The Councils concerning this thing.
§19 I thought it good also to bring forth somewhat of the Councils. The Council of Toledo, the fourth cause, question 21. chapter Hoc sanctum, decreeth, “If widows will not profess chastity, let them marry to whom they will.” And the same it decreeth of a maiden: but it addeth, “So that it be not against the will of the parents, or her own.” Such an addition we see that Nicolaus the second added, as we find in the 27. cause, question second, chapter Sufficiat, where he writeth after this manner, “To join matrimony, the consent of those which contract is sufficient,” and it followeth, “According to the laws.” Which is added, because the matrimonies of children be not acknowledged, if they be made without the consent of the parents. Yet the gloss referreth not those words unto the civil laws, but to the canons: because as the Canonists say, the civil laws are sometimes corrected by the canons. But oftentimes it happeneth, that those canons are in very deed άκάνονες, that is, “Rules without rule,” as in the Extravagants, De coniugiis servorum, chapter the first, “If bond-men contract, yea against the will of their lords, such matrimonies shall be ratified.”
A disagreement between the canons and civil laws touching the matrimony of servants.
Behold (saith the gloss) the canons amend the civil laws: for in them it is forbidden, that a bond-man should marry a wife against the will of his lord. Yea, if a free man have very often recourse unto another man’s bond-woman, he is made a bond-man. And a free woman, if she have much access unto another man’s bond-man, she also looseth her freedom. The gloss saith moreover, that more is attributed unto matrimony, than unto holy orders; because it is not lawful to bring a strange bond-man into orders, but it is lawful to contract matrimony with him. Wherefore, it manifestly appeareth, that the latter canons were corrupted and depraved, which took away from marriages the consent of parents, as a thing not necessary.

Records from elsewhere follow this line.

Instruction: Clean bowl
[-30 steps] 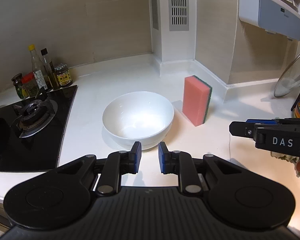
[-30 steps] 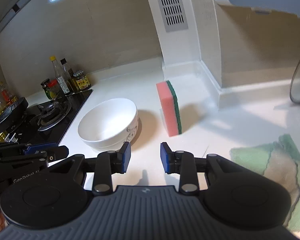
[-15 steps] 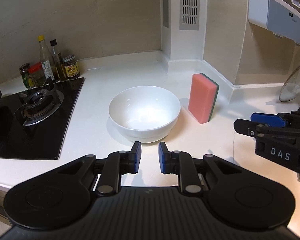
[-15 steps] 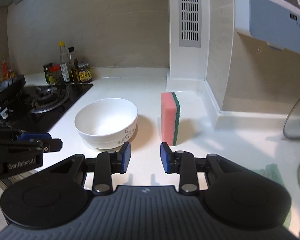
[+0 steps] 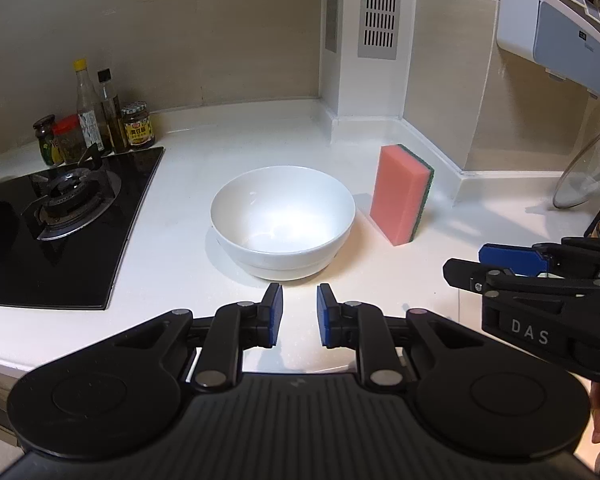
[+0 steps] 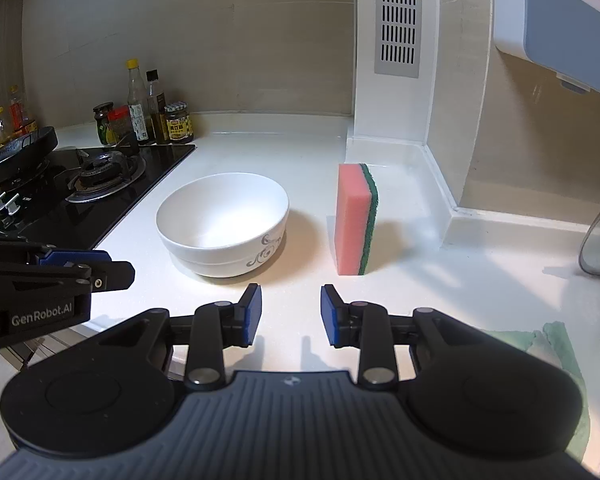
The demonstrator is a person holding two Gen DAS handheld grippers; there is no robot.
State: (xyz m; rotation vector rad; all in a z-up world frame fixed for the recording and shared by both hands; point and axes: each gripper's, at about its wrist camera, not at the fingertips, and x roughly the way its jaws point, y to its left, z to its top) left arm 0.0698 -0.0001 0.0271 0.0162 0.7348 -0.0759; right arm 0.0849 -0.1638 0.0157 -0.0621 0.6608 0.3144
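We are counting one white bowl (image 5: 282, 221), empty, on the counter (image 5: 187, 248); one sponge (image 5: 400, 193) standing at its three o'clock; left gripper (image 5: 298, 314) and right gripper (image 6: 291, 315), both with jaws parted, holding nothing.

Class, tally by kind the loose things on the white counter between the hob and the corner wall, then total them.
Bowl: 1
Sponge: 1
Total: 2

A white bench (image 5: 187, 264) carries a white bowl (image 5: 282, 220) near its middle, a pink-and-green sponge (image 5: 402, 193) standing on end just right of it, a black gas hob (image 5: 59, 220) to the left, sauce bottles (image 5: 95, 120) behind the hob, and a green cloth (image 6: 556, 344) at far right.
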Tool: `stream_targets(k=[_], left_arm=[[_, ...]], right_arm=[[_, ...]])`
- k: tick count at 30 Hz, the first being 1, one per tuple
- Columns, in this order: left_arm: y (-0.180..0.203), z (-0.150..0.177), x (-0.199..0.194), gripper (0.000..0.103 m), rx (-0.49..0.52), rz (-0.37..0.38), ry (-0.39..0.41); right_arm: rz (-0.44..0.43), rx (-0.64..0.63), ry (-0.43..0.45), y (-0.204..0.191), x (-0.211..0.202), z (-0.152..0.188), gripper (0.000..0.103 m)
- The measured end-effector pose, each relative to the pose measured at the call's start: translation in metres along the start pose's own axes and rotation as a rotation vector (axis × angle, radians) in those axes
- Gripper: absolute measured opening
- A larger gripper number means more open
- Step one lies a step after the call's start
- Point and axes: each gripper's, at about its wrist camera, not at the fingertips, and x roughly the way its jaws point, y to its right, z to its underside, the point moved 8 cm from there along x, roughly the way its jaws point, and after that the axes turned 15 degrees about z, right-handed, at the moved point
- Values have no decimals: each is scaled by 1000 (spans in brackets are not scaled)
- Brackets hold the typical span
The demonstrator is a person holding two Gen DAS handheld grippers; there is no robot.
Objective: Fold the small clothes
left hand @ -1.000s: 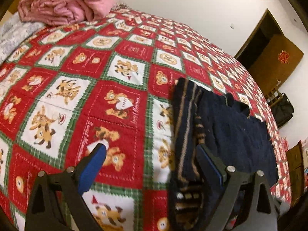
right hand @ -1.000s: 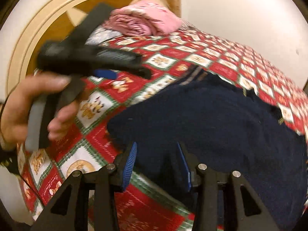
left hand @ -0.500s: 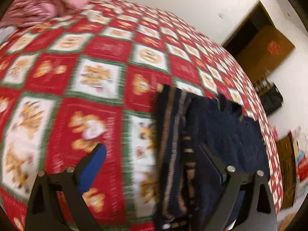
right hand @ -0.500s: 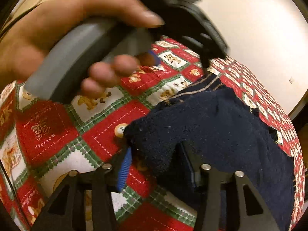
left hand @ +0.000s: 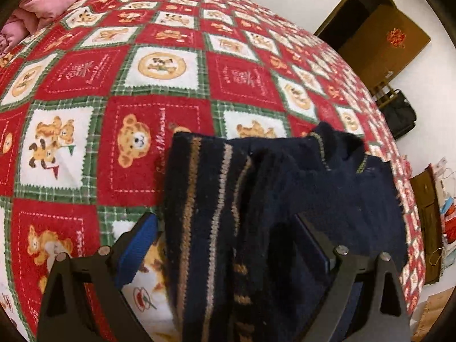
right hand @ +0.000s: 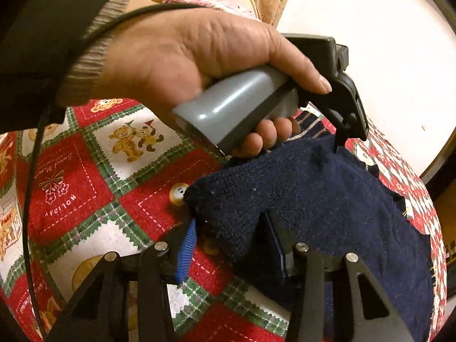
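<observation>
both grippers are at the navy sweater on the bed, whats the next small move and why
Probably close the right gripper on the navy sweater: its corner lies between the spread fingers, not pinched. The left gripper also straddles the striped edge.

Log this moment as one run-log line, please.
stage: fold starting | left gripper: open, astride navy sweater striped edge | right gripper: corner between jaws, grip unclear | surface: bear quilt
</observation>
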Motion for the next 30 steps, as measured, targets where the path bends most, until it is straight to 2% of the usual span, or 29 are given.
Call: stream_targets(k=[2,3,5,6,8,10,11,13,17,22,26,30], left_arm=[[3,-1,1,94,19,2,-5],[4,-1,1,90,30,-1,-7],[3,-2,2,63,37,-5,-19],[2,-2,2,60,38,-12,-22],[5,-2,3,38,43,20,-19],[9,-2,0,25,61,22,-12],[12,-3,-3,19,77,16,1],[17,-3,-8,18,104,-2,15],[18,-9,-17,17,45,33,49],[27,-12,-29,17,24,63,73],[34,-17,-38,17,-34,111,91],[54,-22,-43,17,-39,124,121]], right_arm=[[8,-4,4,0,0,0,46],[13,-6,8,-2,-2,0,46],[17,-14,15,-6,-6,1,40],[19,-16,18,-6,-8,1,37],[18,-14,17,-8,-10,2,31],[22,-3,17,-7,-10,3,18],[20,3,20,-5,-10,2,16],[-2,31,27,-1,-12,2,12],[-28,78,53,9,-20,-1,11],[-76,158,67,29,-34,0,10],[-103,227,79,58,-50,1,10],[-174,383,56,107,-60,4,10]])
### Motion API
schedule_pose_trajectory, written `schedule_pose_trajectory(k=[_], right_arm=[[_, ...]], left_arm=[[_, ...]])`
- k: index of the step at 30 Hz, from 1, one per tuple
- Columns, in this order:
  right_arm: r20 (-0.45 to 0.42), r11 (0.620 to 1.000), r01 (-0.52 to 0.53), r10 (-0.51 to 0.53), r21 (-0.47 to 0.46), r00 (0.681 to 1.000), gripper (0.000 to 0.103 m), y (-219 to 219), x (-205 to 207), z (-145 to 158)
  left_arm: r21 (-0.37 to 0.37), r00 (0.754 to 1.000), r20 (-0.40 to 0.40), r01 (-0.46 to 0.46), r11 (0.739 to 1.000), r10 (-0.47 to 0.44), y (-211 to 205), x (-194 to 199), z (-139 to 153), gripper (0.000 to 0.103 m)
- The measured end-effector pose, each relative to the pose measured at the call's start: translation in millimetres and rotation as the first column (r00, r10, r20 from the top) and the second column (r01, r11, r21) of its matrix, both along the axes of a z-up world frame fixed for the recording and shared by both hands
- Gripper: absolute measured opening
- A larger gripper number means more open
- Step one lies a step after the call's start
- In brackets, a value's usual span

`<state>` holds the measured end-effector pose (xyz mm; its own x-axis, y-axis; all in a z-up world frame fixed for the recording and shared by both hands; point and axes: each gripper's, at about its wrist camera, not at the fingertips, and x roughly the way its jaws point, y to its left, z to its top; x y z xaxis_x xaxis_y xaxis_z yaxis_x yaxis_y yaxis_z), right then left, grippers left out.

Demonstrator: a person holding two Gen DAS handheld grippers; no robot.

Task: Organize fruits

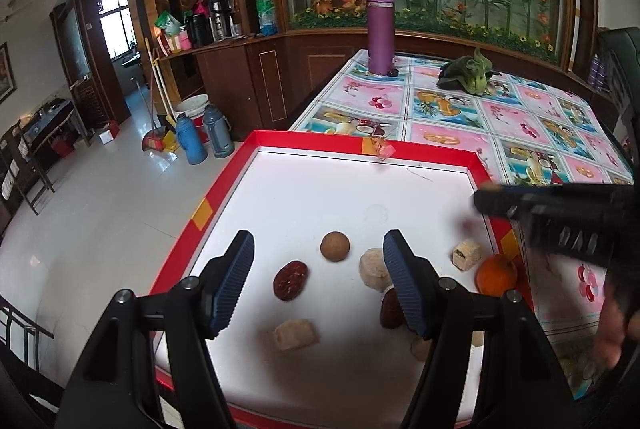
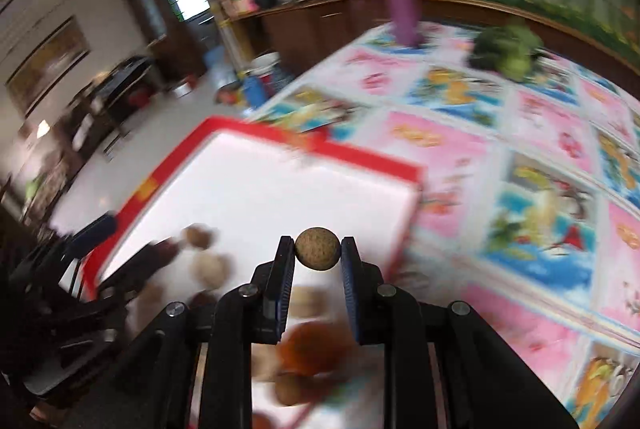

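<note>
Tan round fruit (image 2: 318, 249) is pinched between the right gripper (image 2: 318, 255) pads at their tips, dead ahead at 12 o'clock, lifted above the red-rimmed tray (image 2: 360, 153). No long axis, it's a ball. Right view is blurred. Left gripper (image 1: 318, 281) is spread, empty, over the tray; a dark red fruit (image 1: 291, 280) lies between its fingers, a second tan ball (image 1: 335, 247) at 12 o'clock. Likely next: carry to a sorted spot.

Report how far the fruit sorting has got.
Nothing looks sorted yet. In hand: the right gripper is shut on a small round tan fruit, lifted above the red-rimmed white tray. Left: the open left gripper hovers over another round tan fruit, a dark red date and an orange.
</note>
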<state>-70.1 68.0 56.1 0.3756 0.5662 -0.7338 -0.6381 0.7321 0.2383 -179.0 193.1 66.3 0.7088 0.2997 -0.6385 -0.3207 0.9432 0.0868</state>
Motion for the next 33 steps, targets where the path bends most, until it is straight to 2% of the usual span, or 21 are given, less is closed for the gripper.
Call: schedule_pose_trajectory(k=[3, 5, 6, 8, 11, 14, 16, 18, 24, 26, 29, 33], right_arm=[[0.018, 0.998, -0.033, 0.034, -0.055, 0.999, 0.022, 20.9, -13.4, -10.3], [-0.004, 0.998, -0.027, 0.027, -0.063, 1.000, 0.024, 21.6, -13.8, -16.3], [0.001, 0.999, -0.022, 0.022, -0.049, 1.000, 0.027, 17.6, -14.9, -15.2], [-0.018, 0.999, -0.018, 0.017, -0.034, 1.000, 0.044, 7.7, -14.1, -12.2], [0.005, 0.999, 0.021, -0.021, 0.024, 1.000, 0.048, -21.3, -17.8, 0.7], [0.045, 0.997, 0.071, -0.072, 0.029, 0.996, 0.049, -49.9, -28.8, 14.4], [0.094, 0.996, 0.086, -0.088, 0.029, 0.992, 0.049, -65.0, -41.3, 25.7], [0.159, 0.994, 0.105, -0.109, 0.035, 0.981, 0.054, -78.0, -56.3, 39.5], [0.280, 0.983, 0.142, -0.168, 0.113, 0.945, 0.074, -95.2, -102.7, 72.7], [0.288, 0.982, 0.147, -0.176, 0.120, 0.941, 0.075, -94.7, -111.7, 76.6], [0.270, 0.984, 0.111, -0.146, 0.141, 0.952, 0.075, -92.3, -126.0, 81.1], [0.305, 0.988, 0.077, -0.116, 0.136, 0.945, 0.075, -85.3, -152.5, 88.9]], left_arm=[[0.014, 1.000, 0.005, 0.007, 1.000, -0.007, -6.2, -5.7, 4.2, 0.067], [0.035, 1.000, 0.009, -0.007, 0.999, 0.006, -8.8, -9.4, 6.8, 0.068], [0.023, 1.000, 0.008, 0.003, 1.000, -0.004, -9.9, -10.9, 8.4, 0.068], [0.020, 1.000, 0.007, 0.006, 1.000, -0.006, -13.6, -12.9, 11.4, 0.068], [0.037, 1.000, 0.020, 0.022, 0.999, -0.023, -26.8, -14.7, 18.4, 0.069], [0.047, 0.999, 0.047, 0.013, 0.999, -0.015, -35.5, -20.2, 26.1, 0.082], [0.081, 0.996, 0.087, -0.027, 0.996, 0.020, -39.9, -29.7, 33.9, 0.093], [0.118, 0.989, 0.136, -0.070, 0.991, 0.054, -42.5, -39.2, 43.1, 0.102], [0.191, 0.959, 0.210, -0.229, 0.955, 0.188, -35.1, -61.3, 60.7, 0.103], [0.204, 0.955, 0.205, -0.257, 0.945, 0.215, -31.7, -69.1, 61.0, 0.103], [0.182, 0.961, 0.183, -0.240, 0.954, 0.207, -27.6, -78.8, 59.4, 0.103], [0.174, 0.958, 0.177, -0.256, 0.951, 0.225, -24.0, -98.9, 59.3, 0.103]])
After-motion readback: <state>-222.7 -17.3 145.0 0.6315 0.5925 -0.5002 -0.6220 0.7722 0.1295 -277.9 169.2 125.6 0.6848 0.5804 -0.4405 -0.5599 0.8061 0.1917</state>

But now let us see what reasons they pretend. In the Extravagants De sponsalibus, in the chapter Cum locum, it is said, that in contracting of matrimony, there ought to be a full liberty. And in the same place, in the chapter Veniens, “If any fear happens therein, the matrimony should be void.” And there is given a reason: “because she cannot long please him, of whom she is hated; and because such contracts have oftentimes unhappy success; and that thing is easily contemned, which is not beloved.”
Marriages by the letter of a king not to be liked, and why.
Yea it seemeth, that the canons have so loved liberty in contracting of matrimony, that the Council of Paris (as we find in the 30. cause, question the second) decreed that it is not lawful to desire a wife, by the rescript of the king—although the same be also ordained in the Code De nuptiis, law the first, chapter Si nuptias ex rescripto. The reason is because the rescripts of princes are in a manner imperious commandments. Neither do I disallow that—although I do not a little marvel that the canons have proceeded so far that matrimony may be contracted between him that stealeth away a maid, and her that is stolen. In the Extravagants De raptoribus & incendiariis, in the chapter Cum causa, A maiden that was stolen away out of the house of her father, and contracted matrimony with him that did steal her, the father withstood the marriage.
Here the good Pope answereth, “Forsomuch as the maiden consenteth, she cannot seem to be stolen.” Wherefore, he decreed that matrimony to be good. And in the next chapter Accedens, “If any man had stolen away a maiden, not only against the will of her parents, but also against her own will” (which maiden nevertheless if she afterward agreed with him that stole her) he decreed that “firm matrimony might be contracted between them.” The same seemeth to be decreed in the 36 cause, question the second, chapter In summa, where is intreated of the stealer, and her that is stolen. And it is decreed, “If she that is stolen shall consent with him that stealeth, matrimony may be contracted between them—but yet in such sort, that first they do some penance.” But because some canons do make against this decree, therefore they moderate the matter thus: That wheresoever they read, that matrimony cannot be contracted between such persons, that they understand to be said for some one of these three causes: either 1. because she that is stolen did not consent; or else, 2. because she was betrothed before to another by words (as they use to speak it) of the present tense (for I say not of the future tense, because the husband was not bound to marry one defiled) either else 3. for that she was not marriageable.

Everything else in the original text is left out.